Hello Everybody. My name is Slava Basatski. Pretty sure no one cares about what I write here, but I have to write this introductory blog post for a class so here we go.

At this time of this post, I am enrolled in the CTY program of Seneca College in Toronto. At the moment, am split between learning Linux and Networking stuff, both of which are a huge part of the program. I started the program in January 2012 and originally had the plan to complete it with no breaks, but the constant pressure of having to complete some assignment or prepare for a test made me take a break in summer 2013 after all. As of september 2013, I’m back to Seneca taking NDD430, SBR600, and PHP701 and planning to graduate from CNS once I complete these courses *fingers crossed*

SBR600 seems to be an interesting course so far, in which the students will be working on improving the Pidora OS for Raspberry Pi. From what I’ve read, Pidora is good for people who like to tinker and play with their Pi’s or have a certain purpose for it like a server, but not really good for use as an all-around OS. I’m pretty sure this comes from trying to roll out new versions without fixing the old ones, and of course it is due to lack of 3d accelerated graphics on Pidora that it is not the best option for an OS to be used on the Pi for an all around desktop experience.  Hopefully the issue with accessing the 3d graphics chip will soon get resolved so we can have an actual hardware accelerated experience with the Raspberry Pi running Pidora. (Note, according to this article http://www.pcper.com/news/General-Tech/Raspberry-Pi-Replacing-X11-WaylandWeston-Get-GPU-Acceleration , the Raspberry Pi foundation is moving away from using the X driver, and using the Wayland display server instead.

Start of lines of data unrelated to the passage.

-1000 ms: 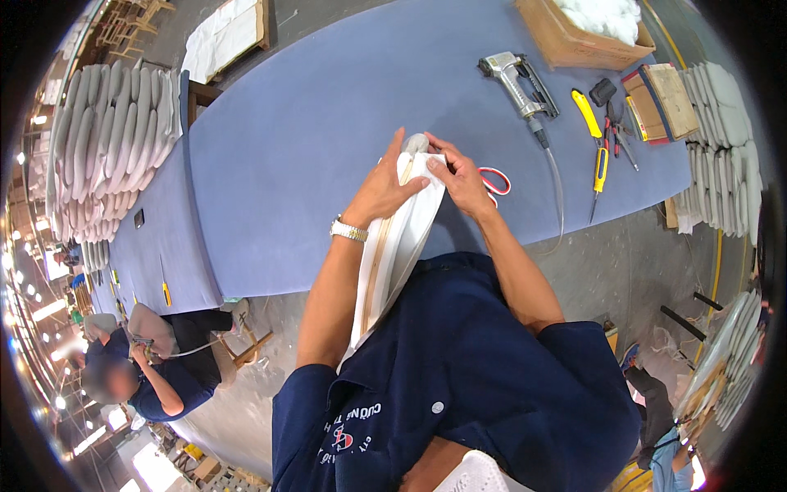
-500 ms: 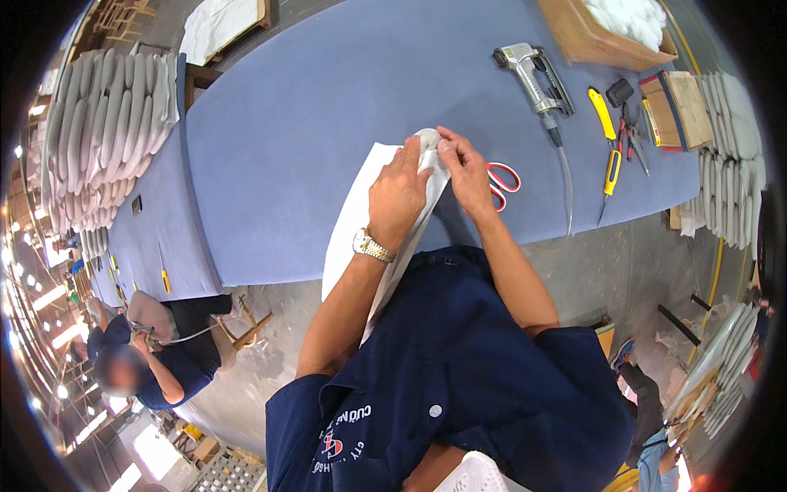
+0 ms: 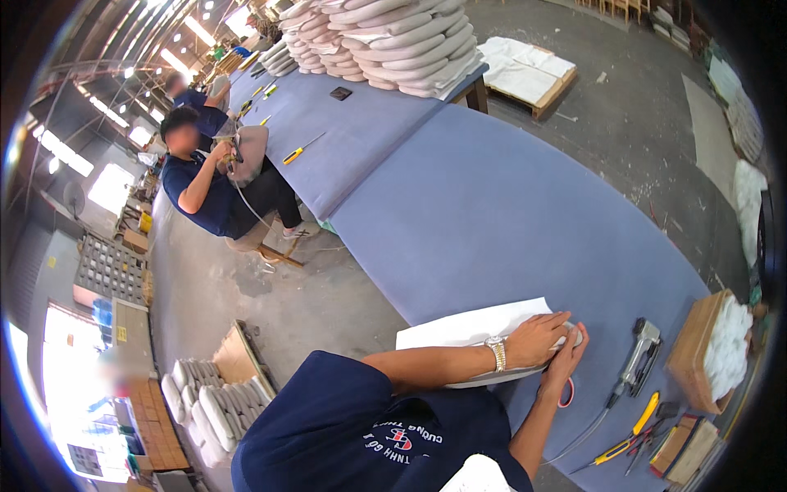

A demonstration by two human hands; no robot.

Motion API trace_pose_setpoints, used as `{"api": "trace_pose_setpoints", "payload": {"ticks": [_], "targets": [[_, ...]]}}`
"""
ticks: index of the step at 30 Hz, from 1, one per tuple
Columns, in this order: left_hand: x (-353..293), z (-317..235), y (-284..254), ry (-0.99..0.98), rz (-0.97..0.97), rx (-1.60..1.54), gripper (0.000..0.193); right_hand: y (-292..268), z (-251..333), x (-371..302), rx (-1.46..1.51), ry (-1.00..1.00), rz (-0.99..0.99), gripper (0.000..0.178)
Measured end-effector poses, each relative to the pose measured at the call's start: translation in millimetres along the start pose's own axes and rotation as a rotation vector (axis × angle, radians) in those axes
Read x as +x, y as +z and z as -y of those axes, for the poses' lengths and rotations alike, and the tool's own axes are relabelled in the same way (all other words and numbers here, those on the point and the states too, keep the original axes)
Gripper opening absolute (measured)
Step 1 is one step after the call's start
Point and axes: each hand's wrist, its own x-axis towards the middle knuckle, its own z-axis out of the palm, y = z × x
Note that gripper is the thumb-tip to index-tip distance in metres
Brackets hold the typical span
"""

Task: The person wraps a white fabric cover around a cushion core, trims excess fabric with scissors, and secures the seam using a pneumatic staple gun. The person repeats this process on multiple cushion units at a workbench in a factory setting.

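My left hand [image 3: 534,339], with a watch on its wrist, lies over the end of a light grey padded piece [image 3: 500,378], its fingers pressed together along the end. Close against it, my right hand [image 3: 566,357] grips the pad's rounded end from the near side. White sheet material [image 3: 467,323] spreads out from the pad beneath my left forearm. My hands cover most of the pad's end, so its exact edge is hidden. Just beside my right wrist, the red handle of the scissors [image 3: 566,393] shows on the blue table [image 3: 484,213].
Right of my hands lie a staple gun [image 3: 643,354] with its hose, a yellow-handled cutter [image 3: 648,415] and a cardboard box [image 3: 695,344] of white stuffing. Grey pads [image 3: 402,41] are stacked at the far end. A seated co-worker [image 3: 201,176] holds a pad at left.
The view has swung left, putting my hands lower and farther right in the picture. Both hands stay on the pad's end, the right now wrapped closer around it.
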Motion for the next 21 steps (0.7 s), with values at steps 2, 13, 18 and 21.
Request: {"api": "trace_pose_setpoints", "payload": {"ticks": [2, 13, 18, 21], "targets": [[18.6, -0.8, 2.6, -0.073, 0.072, 0.025, 0.059, -2.0, 12.4, 10.7, -0.007, 0.027, 0.02, 0.041], [34.4, 2.0, -1.1, 0.025, 0.305, -0.093, 0.079, -16.9, 2.9, 15.6, 0.056, 0.016, 0.127, 0.041], [26.9, -10.7, -1.4, -0.008, 0.236, 0.014, 0.073, -11.9, 14.5, 4.9, 0.176, 0.011, 0.115, 0.046], [20.4, 1.0, 19.3, 0.042, 0.193, 0.096, 0.069, -16.9, 14.5, 1.4, 0.169, 0.002, 0.136, 0.05]]}}
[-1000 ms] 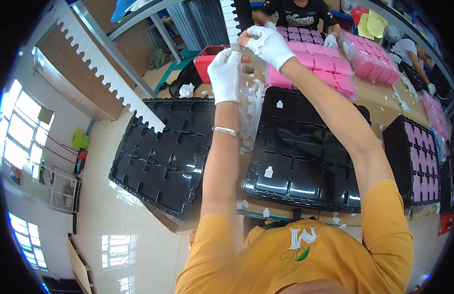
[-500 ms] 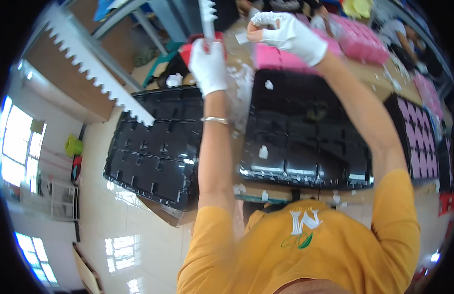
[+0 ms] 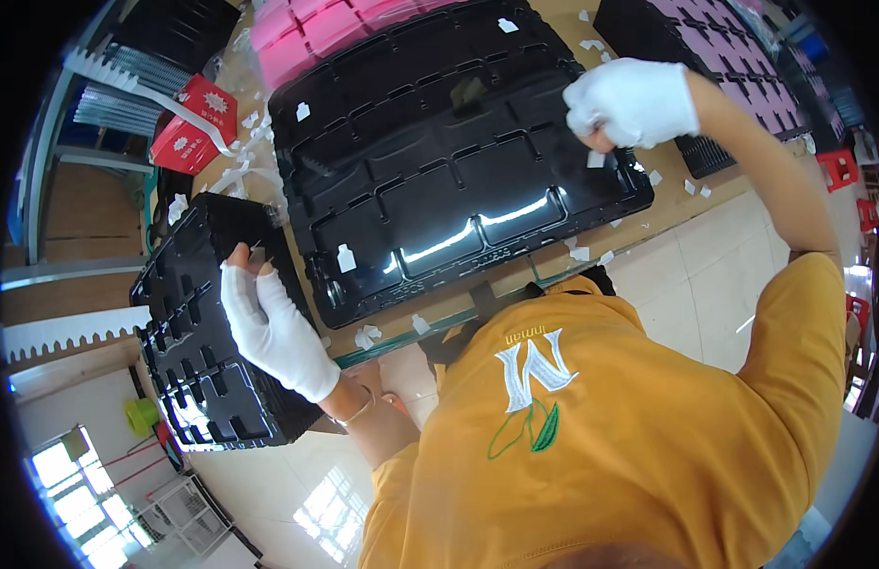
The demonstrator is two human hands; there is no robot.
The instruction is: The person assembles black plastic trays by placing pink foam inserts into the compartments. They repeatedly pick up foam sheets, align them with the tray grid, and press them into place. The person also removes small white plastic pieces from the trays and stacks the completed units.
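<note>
My right hand (image 3: 638, 104), in a white glove with bare fingertips, is closed over the right end of a large black plastic tray (image 3: 439, 152). A small white paper tag (image 3: 596, 160) shows at its pinched fingertips. More white tags lie on that tray: one tag (image 3: 346, 258) near the front left corner, another tag (image 3: 303, 112) on the left, and a third at the far edge. My left hand (image 3: 278, 327), gloved likewise, hovers over a stack of black trays (image 3: 207, 332). Its fingers stretch out with the tips a little apart, and nothing shows between them.
A red box (image 3: 197, 123) stands at the back left, a white toothed strip (image 3: 145, 90) reaching over it. Pink trays (image 3: 316, 33) lie behind the black tray. Purple-filled trays (image 3: 733, 57) are stacked back right. White scraps litter the table edge (image 3: 544, 261).
My view has swung right. My left hand has left the red box and come back toward me over the tray stack. My right hand has moved from the pink trays to the black tray's right end.
</note>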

This makes me wonder what will be Pidora’s next move; will they keep trying to make things work with X11 or will they adopt the same driver?) I only have to wait and see.

I decided to read what the people in the fedora-devel IRC channel were saying, and this is what I saw:

<halfie> dan408, bochecha_ the upstream guys are super good. they have already fixed the “__MACOSX” problem.
<praveenkumar> jerboaa, I am trying to understand how we can automate koji stuff in a python script, like initiate a build, check the status, after complete get the data ..etc.
<praveenkumar> jerboaa, for that I am going through with koji API stuff.
* tuanta has quit (Read error: Operation timed out)
* tuanta (~tuanta@222.252.85.209) has joined #fedora-devel
<jerboaa> praveenkumar, ok. what MerlinTHP said above. source code for the koji client is best. other than that. there is a builsys list with people on which implemented it. https://admin.fedoraproject.org/mailman/listinfo/buildsys
<praveenkumar> jerboaa, yes I am going through that as MerlinTHP said, will check ML also.
<MerlinTHP> I’m not aware of a real API spec for koji, so your best bet is definately reading the koji cli sources.

Mind you, this is at 4am. All the Microsoft developers are snoring away in their bedrooms at this time, but these guys are working around the clock to improve Linux, so I gotta give the open source community some respect for doing what they do. It also shows how seamless communication can be even if you are across the globe from somebody else, there is always tools for you to communicate and get the job done. I like that.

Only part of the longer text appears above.